SOCIÉTÉ – Le projet de construction d’un complexe scolaire à l’hippodrome de N’Djamena ne fait pas l’affaire des sportifs. Ça fait déjà plus de cinq mois que le lieu est interdit aux footballeurs. Pourquoi ne pas délocaliser le projet sur un autre site ?

Deux vigiles en faction devant chaque entrée. Les portails sont hermétiquement fermés. Les instructions sont claires, « nul n’a le droit d’accéder au site». Le mot d’ordre est respecté à la lettre.

Ça fait plus de cinq mois que l’hippodrome de N’Djamena est défendu à toute personne. Toutes les activités à l’intérieur sont suspendues. Les enfants ne jouent plus au football là-bas, aucun club n’organise ses séances d’entrainement là-bas, plus de courses hippiques. Le périmètre qui compte pas moins de dix terrains de football et une piste de course hippique est déserté.

« Bientôt un complexe scolaire sera érigé sur ce lieu », « semble-t-il que c’est un don de la Turquie », « c’est l’Etat tchadien qui a attribué ce terrain aux turcs », se raconte à Kabalaye.  D’autres vont jusqu’à même dire que les autorités tchadiennes ont vendu l’hippodrome aux Turcs.

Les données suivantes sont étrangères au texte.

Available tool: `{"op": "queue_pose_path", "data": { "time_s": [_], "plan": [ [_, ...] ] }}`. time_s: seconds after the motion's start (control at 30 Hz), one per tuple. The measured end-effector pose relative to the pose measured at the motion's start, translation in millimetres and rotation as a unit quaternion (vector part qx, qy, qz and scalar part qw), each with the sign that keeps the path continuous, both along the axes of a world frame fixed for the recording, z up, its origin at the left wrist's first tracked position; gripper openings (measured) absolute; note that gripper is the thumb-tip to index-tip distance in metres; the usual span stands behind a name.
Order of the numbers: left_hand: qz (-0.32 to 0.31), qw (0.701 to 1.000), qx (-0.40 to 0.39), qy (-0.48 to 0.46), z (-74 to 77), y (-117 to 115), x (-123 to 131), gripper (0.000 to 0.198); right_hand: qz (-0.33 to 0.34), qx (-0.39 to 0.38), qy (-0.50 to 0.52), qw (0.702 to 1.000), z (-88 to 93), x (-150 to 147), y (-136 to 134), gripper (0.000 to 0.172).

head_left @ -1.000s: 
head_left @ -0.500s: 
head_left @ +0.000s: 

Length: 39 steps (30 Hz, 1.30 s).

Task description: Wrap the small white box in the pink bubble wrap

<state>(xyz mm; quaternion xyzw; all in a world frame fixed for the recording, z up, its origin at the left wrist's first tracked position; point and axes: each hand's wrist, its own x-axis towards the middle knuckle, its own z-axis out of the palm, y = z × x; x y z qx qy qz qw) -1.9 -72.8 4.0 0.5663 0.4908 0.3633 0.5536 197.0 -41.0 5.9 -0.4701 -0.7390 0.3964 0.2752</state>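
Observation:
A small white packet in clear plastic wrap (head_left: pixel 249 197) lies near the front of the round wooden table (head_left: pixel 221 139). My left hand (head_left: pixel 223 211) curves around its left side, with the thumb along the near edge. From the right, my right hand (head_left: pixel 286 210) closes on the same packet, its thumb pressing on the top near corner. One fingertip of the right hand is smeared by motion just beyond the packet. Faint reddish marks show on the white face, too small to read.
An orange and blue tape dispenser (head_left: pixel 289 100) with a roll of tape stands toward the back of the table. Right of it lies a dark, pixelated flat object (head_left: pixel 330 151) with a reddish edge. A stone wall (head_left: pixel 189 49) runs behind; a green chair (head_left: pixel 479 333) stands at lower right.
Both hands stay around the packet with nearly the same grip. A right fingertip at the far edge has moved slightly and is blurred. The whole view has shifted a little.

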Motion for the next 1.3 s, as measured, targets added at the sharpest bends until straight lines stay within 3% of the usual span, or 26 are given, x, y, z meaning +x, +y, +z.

Il est certes vrai que la construction d’un complexe en lieu est une bonne initiative. Comme l’avait dit Victor Hugo, « qui ouvre une école ferme une prison » mais à quel prix ? Cette construction en ce lieu n’a-t-elle pas des conséquences ?  N’y a-t-il pas d’autres espaces libres pour ce projet ? Ces  questions taraudent les esprits des Tchadiens. Il se murmure qu’une pétition sera en vue pour demander la délocalisation du projet.

En effet, ça fait des décennies que des enfants du Tchad jouent au football sur ce terrain.  La preuve est que même les meilleurs Sao tchadiens ont couru derrière le ballon sur cette surface. C’est là où ils ont parfait leur art avant d’être repérés. Autrement, des champions sont nés là. Ils continueront à naître sur cette terre sacrée au football si seulement on leur laissait la porte ouverte. Peut-être qu’on aura un autre N’doram Japhet, Ngar Ezechiel, Ninga Casimir… La fermeture de l’hippodrome est comme une grossesse interrompue pour les clubs nationaux tchadiens. Il n’y aura peut-être plus des pépites pour prendre le relai.

Avant cette mesure, à 6 heures du matin ou à 15 heures, une brume de poussière couvre l’hippodrome. Des jeunes en uniforme courent dans tous les sens. De coup de sifflet résonne de part et d’autre. Des milliers de personnes viennent passer leur temps. Un véritable carrefour de brassage. Des talents s’expriment, les mérites s’ovationnent. La rivalité est légale et sans rancune. Il n’a pas discrimination ethnique et religieuse. Sur le terrain, on ne voit que le joueur. Hélas, cette ambiance ne sera plus vivable à l’hippodrome, peut-être ailleurs.